#### Input data
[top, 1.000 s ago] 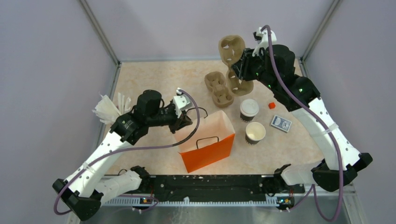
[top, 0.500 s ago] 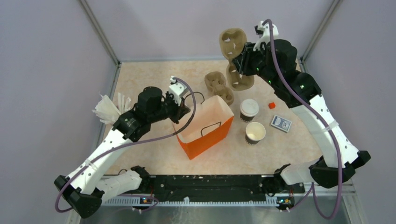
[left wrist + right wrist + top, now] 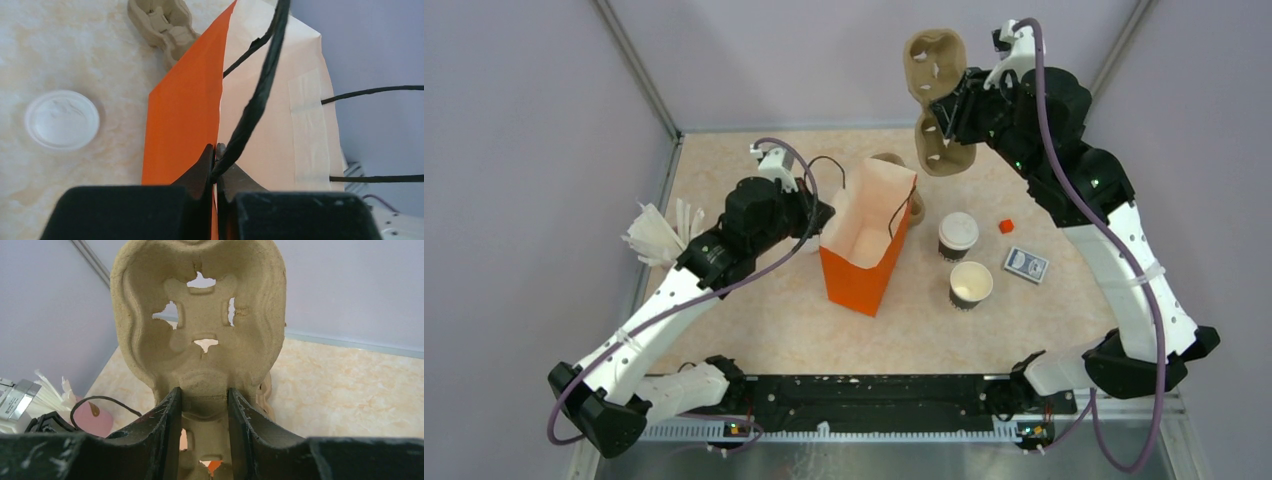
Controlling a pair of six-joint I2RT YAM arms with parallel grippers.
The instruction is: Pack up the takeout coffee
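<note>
Left claw (image 3: pixel 216 162): clamped on orange bag (image 3: pixel 859 280) rim and cord handle (image 3: pixel 255 100). Right claw (image 3: pixel 204 402): gripping pulp tray (image 3: pixel 200 315), raised over worktop's (image 3: pixel 754 170) far edge. Takeout coffee (image 3: pixel 957 233): upright beside bag.

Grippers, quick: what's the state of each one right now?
Left gripper: shut on the bag, pinching its rim and handle cord.
Right gripper: shut on the tray, held up off the table.

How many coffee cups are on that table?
2. A pale tan paper cup with a white plastic lid stands right of the tall orange paper bag; an open lidless paper cup stands just nearer the arms. The bag may hide more.
</note>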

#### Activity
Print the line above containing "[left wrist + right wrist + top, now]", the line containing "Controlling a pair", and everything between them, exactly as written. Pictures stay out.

#### Answer space
[left wrist + right wrist + top, now] 
Controlling a pair of six-joint I2RT YAM arms with parallel grippers.

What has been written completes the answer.